Taxation of Our Income to Shareholders Under Subpart F of the Code. Under the
so-called "Subpart F" provisions (sections 951-964) of the Code, current United
States income tax is imposed on each United States person who owns stock in any
25% or more U.S.-owned foreign insurance company with respect to "related person
insurance income," whatever the degree of ownership of the United States
shareholder. For this purpose, the term "related person insurance income" means
underwriting and investment income of a foreign insurer attributable to a policy
of insurance or reinsurance with respect to which the insured is a United States
shareholder of the foreign insurer or a person related to such a shareholder.
Under this provision, all of our income (as determined for tax purposes) will be
treated as "related person insurance income," and, as such, will be passed
through and taxed currently to all of our shareholders ("Shareholders") under
Subpart F of the Code.



                                       33





The basis of the stock of a Shareholder will be increased by the amount required
to be included in the Shareholder's income with respect to such stock under
Subpart F. Further, a distribution from our earnings and profits attributable to
amounts that have been included in gross income of the Shareholders under
Subpart F would not be included again in gross income of the Shareholders but
would reduce the adjusted tax basis of the stock with respect to which the
distribution is made. It should be noted that Subpart F income will be computed
for us as a single entity. The amount of Subpart F income attributable to one
series of Shares in these circumstances may be affected by results with respect
to other series. It also should be noted that our Subpart F income generally
will be computed under the same rules that govern the computation of taxable
income of domestic property and casualty insurance companies.

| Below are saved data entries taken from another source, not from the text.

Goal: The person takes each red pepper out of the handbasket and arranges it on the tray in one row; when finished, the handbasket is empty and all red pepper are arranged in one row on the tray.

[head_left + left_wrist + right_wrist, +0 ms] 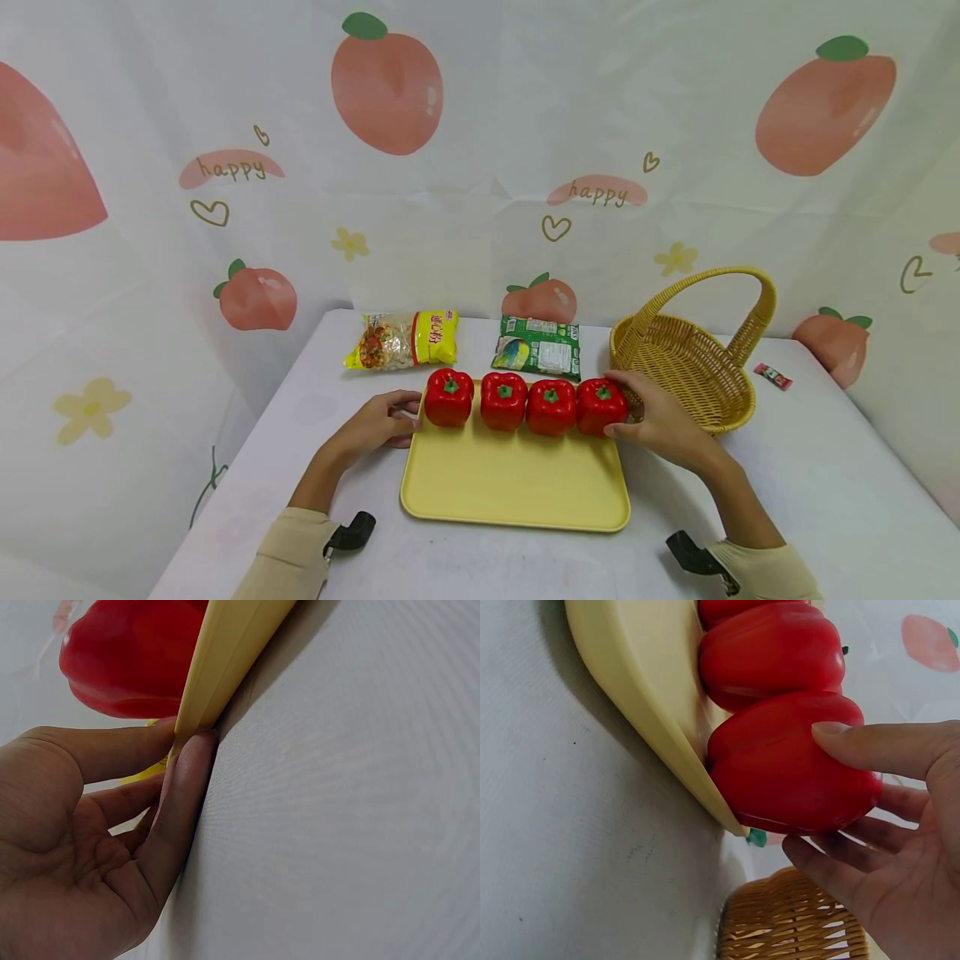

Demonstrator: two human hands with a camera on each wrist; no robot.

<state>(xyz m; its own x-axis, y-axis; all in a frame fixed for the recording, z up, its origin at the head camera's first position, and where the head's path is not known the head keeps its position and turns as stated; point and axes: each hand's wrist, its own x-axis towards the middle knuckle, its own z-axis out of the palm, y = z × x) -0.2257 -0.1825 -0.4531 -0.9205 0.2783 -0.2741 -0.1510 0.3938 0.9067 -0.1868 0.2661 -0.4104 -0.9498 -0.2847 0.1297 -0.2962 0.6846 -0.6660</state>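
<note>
Several red bell peppers stand in a row along the far side of a yellow tray (513, 487). My left hand (378, 423) pinches the tray's left rim; in the left wrist view the thumb lies on the rim and a finger (180, 795) reaches under it. Close by stands the leftmost bell pepper (448, 404), apart from that hand. At the other end, my right hand (666, 421) holds the rightmost bell pepper (787, 772), thumb on one side and fingers on the other. This pepper rests at the tray's right edge, against its neighbour (551, 410).
A yellow wicker basket (738, 396) with a tall handle stands just right of the tray. Behind the tray lie a yellow food bag (435, 337) and a green packet (536, 346). A small red wrapper (773, 377) lies right of the basket.
</note>
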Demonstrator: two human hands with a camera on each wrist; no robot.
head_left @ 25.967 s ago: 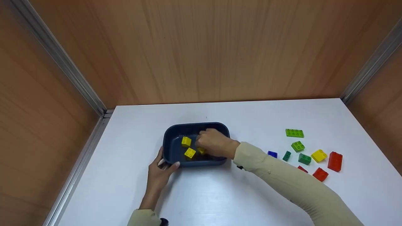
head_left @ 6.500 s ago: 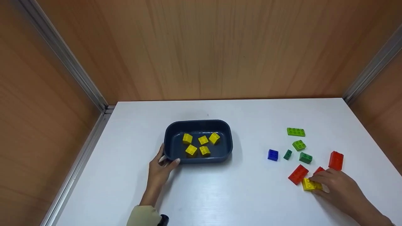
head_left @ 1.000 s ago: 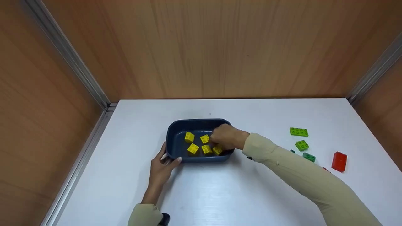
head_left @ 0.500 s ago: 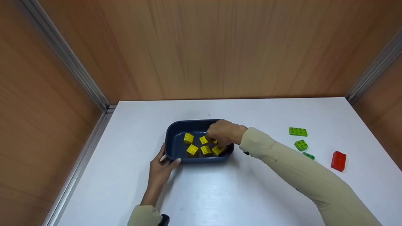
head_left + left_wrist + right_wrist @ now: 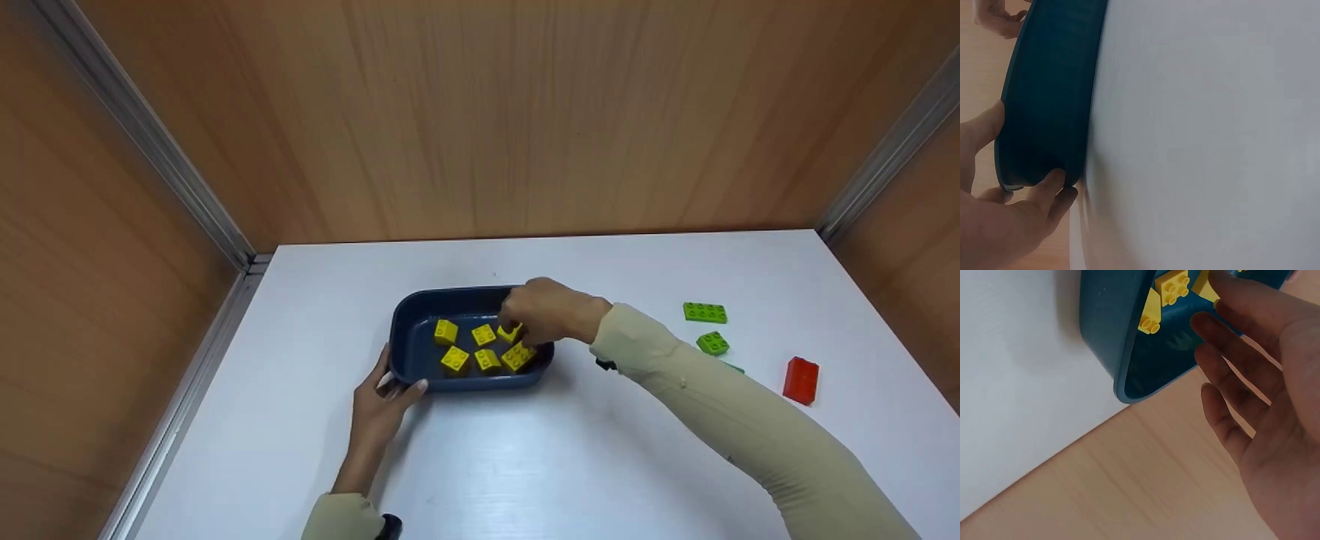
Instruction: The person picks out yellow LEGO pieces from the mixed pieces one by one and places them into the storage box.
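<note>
My left hand [image 5: 379,409] grips the near left corner of a dark blue tray [image 5: 472,383], thumb on the rim and fingers underneath. Several yellow toy bricks [image 5: 454,359] lie apart inside it, one longer brick [image 5: 517,357] at the right. Above the tray's right end is my right hand [image 5: 551,311]. Its thumb and index finger are beside a yellow brick [image 5: 508,334]; whether they touch it I cannot tell. In the right wrist view the other fingers [image 5: 1221,405] are loosely extended and hold nothing. The left wrist view shows the thumb [image 5: 991,124] against the tray wall.
On the white table [image 5: 480,465] to the right lie light green bricks [image 5: 705,313], a red brick [image 5: 801,380] and part of a darker green one [image 5: 735,367]. My right sleeve [image 5: 727,420] covers the area beside them. A wooden panel [image 5: 480,120] stands behind.
Since 6.5 s ago, the longer yellow brick has come from the table's right into the tray. Over the last second my right hand has lifted slightly and drawn back rightward. My left hand stays put.
</note>
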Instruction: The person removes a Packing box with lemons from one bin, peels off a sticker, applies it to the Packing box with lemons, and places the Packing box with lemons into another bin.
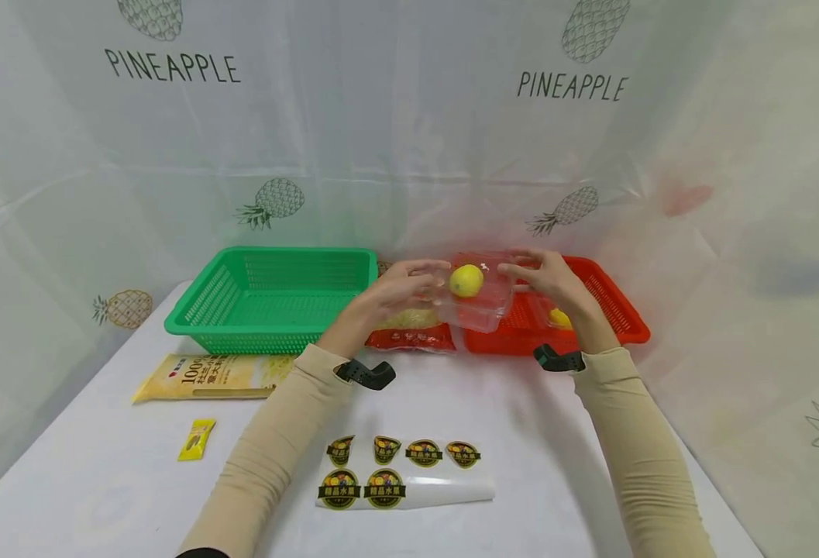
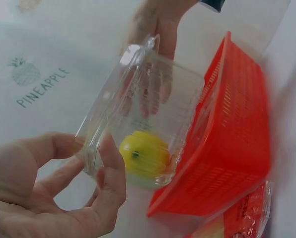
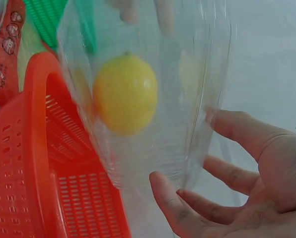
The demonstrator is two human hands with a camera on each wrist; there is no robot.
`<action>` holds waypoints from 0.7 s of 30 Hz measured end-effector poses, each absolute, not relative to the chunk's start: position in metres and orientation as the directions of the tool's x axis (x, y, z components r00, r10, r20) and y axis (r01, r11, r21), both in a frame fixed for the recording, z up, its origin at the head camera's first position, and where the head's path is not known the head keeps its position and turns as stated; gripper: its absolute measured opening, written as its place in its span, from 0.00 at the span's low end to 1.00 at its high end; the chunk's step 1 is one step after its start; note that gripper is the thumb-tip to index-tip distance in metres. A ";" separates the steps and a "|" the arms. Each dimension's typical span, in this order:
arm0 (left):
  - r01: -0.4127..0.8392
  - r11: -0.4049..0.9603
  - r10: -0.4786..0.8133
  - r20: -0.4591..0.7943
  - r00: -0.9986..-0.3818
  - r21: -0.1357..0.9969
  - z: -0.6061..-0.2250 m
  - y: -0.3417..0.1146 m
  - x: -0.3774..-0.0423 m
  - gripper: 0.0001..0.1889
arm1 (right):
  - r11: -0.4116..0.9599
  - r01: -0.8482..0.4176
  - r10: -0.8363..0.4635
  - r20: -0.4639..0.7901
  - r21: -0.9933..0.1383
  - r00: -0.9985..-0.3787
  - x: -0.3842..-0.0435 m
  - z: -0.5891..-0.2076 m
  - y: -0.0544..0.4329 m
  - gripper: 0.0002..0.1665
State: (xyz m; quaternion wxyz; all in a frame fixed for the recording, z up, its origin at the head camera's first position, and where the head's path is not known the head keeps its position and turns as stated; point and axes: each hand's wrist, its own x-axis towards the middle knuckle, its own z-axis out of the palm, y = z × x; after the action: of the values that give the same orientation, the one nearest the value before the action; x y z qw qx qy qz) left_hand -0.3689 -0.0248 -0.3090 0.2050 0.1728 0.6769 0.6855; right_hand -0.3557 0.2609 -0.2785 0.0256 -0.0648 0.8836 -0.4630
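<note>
Both hands hold up a clear plastic fruit box [image 1: 477, 316] by its two ends, over the left part of the red basket [image 1: 631, 332]. Inside the box lies one yellow lemon [image 1: 466, 280]. My left hand [image 2: 58, 183] pinches the box's rim between thumb and fingers. At the opposite end, my right hand [image 3: 252, 173] has its thumb and fingers curled about the box wall. A second lemon [image 1: 559, 318], in clear packaging, sits in the red basket, partly behind the right forearm.
To the left stands a green basket [image 1: 193, 310]. Between the baskets lies a red-and-clear food bag [image 1: 409, 339]. A yellow pasta bag [image 1: 207, 376], a small yellow packet [image 1: 196, 440] and a sheet of round fruit stickers [image 1: 444, 492] lie nearer. A pineapple-print curtain [image 1: 409, 116] hangs behind.
</note>
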 end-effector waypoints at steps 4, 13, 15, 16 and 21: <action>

Although Subpart F income generally is allocated based on book income,
differences between the financial and tax accounting rules applicable to the
computation of our income may result in differences in any year between the
amount of income subject to pass-through to a Shareholder for United States tax
purposes and the amount of book income allocable to a Shareholder's Subsidiary
Capital account. Since the consideration payable to the holders of a series of
Shares upon redemption is based substantially on book income previously
allocated to the Shares being redeemed, such consideration may not reflect the
amount of income previously passed through and taxed to the holders of those
Shares.

To the extent that we were subject to United States income tax on our business
profits, the Shareholders generally would not be subject to current tax on such
profits under Subpart F, but would be taxed when profits were distributed by us.
(See "United States Federal Tax Considerations -- United States Federal Income
Tax Consequences To Us.")

Risk of Recharacterization of Reinsurance Profits on Business Retroceded to Us.
As described elsewhere herein, a portion of the underwriting experience in
respect of insurance business retroceded to us is allocated to the series of
Shares issued in respect of the entity that is the source of such business. In
this connection, the Service could question whether profits on such business
should be treated as being related to equity ownership for tax purposes, or
whether the Shares should be treated, in whole or in part, as a means by which
the direct insurer pays additional income to certain of its business producers
or pays return premiums to certain policyholders, such that the producers or
policyholders (rather than the Shareholders) should be subject to ordinary
income tax on all or some of such profits. Although the issue is not free from
doubt, given, among other things, the significance of the Shareholders'
"at-risk" investment in us relative to the volume of our business, the degree of
pooling of risks among all series of Shares, the fact that distributions with
respect to Shares are, subject to certain "minimum dividends," within the
discretion of our board of directors, and the vote accompanying each Share,
there should be substantial arguments against the recharacterization of profits
with respect to the Shares.

Deductibility of Premiums Paid By Entities Selling Motor Vehicles for Certain
Coverages Reinsured by Us. As discussed elsewhere herein, risks arising under
mechanical service agreements entered into with respect to a particular entity
selling motor vehicles ultimately may be retroceded to us and allocated in part
to a series of Shares owned by the owner(s) of such entity or by persons



                                       34





closely related to such owner(s). The Service conceivably could seek to deny any
deductions taken by the obligor under the mechanical service agreements for
premiums paid by it with respect to its obligations ultimately retroceded to us,
relying on the theory, developed in cases dealing with transactions involving
wholly owned insurance companies, that no insurance risk has been shifted in
respect of such premiums. However, although the matter is not free from doubt,
given the degree of risk pooling among the series of Shares, there should be
substantial arguments in support of the treatment of such premiums as deductible
insurance premiums for tax purposes.

                                  LEGAL MATTERS

The legality of the securities offered hereby is passed upon for us by our
Barbados counsel, Evelyn, Gittens & Farmer, Heritage House, Pinfold Street,
Bridgetown, Barbados, West Indies. LeBoeuf, Lamb, Greene & MacRae, L.L.P., 1875
Connecticut Avenue, N.W., Washington, D.C. 20009, will advise us as to certain
matters pertaining to the laws of the United States.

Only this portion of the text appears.